Information shown
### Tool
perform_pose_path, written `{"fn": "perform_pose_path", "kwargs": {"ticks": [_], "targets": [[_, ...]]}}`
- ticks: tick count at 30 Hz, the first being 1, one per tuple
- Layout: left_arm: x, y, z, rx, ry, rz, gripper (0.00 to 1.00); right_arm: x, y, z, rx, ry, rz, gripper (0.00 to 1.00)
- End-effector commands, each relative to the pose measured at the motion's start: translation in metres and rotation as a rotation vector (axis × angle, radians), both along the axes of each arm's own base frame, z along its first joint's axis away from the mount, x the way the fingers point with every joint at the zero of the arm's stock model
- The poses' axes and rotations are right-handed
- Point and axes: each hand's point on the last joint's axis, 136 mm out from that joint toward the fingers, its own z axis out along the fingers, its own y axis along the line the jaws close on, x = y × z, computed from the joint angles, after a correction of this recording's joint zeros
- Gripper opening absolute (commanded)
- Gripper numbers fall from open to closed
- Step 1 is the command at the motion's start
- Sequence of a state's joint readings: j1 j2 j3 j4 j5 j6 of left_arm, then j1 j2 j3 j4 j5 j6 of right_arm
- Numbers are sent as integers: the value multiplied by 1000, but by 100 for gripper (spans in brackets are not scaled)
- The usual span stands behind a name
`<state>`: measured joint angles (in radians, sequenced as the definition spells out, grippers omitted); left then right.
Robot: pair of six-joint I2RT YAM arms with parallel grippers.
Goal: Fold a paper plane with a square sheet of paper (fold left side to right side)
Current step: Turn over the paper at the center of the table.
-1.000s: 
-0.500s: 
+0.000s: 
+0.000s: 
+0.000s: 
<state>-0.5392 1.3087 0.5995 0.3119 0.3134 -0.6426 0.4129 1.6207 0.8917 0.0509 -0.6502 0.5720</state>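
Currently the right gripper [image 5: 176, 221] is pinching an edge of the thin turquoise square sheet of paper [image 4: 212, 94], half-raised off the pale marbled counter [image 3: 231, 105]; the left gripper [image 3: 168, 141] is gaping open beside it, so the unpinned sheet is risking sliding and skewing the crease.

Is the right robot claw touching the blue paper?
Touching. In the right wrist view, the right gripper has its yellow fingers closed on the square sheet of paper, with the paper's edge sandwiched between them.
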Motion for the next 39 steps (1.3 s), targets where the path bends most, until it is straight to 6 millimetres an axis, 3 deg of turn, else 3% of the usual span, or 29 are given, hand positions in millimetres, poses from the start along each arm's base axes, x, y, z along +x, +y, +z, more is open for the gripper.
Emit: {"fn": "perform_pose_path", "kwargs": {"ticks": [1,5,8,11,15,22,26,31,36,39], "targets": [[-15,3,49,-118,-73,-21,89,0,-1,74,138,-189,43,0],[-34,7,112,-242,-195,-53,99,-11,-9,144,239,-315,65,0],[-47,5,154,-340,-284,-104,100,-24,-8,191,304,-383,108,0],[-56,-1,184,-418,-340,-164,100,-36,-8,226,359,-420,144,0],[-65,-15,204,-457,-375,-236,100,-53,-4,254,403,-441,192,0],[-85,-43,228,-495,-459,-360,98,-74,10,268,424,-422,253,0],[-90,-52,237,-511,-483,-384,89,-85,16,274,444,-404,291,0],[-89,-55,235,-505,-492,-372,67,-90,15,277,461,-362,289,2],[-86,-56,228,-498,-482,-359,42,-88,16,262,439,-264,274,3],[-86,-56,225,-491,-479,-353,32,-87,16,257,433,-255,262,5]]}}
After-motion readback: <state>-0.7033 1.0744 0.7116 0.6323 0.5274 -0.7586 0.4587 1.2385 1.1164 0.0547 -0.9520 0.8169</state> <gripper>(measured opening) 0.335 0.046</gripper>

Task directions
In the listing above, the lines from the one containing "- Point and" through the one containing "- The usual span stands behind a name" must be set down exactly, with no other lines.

Task output
- Point and axes: each hand's point on the last joint's axis, 136 mm out from that joint toward the fingers, its own z axis out along the fingers, its own y axis along the line the jaws close on, x = y × z, computed from the joint angles, after a correction of this recording's joint zeros
- Gripper opening absolute (commanded)
- Gripper numbers fall from open to closed
- Step 1 is the command at the motion's start
- Sequence of a state's joint readings: j1 j2 j3 j4 j5 j6 of left_arm, then j1 j2 j3 j4 j5 j6 of right_arm
- Numbers are sent as integers: the value multiplied by 1000, but by 100 for gripper (spans in brackets are not scaled)
- The usual span stands behind a name

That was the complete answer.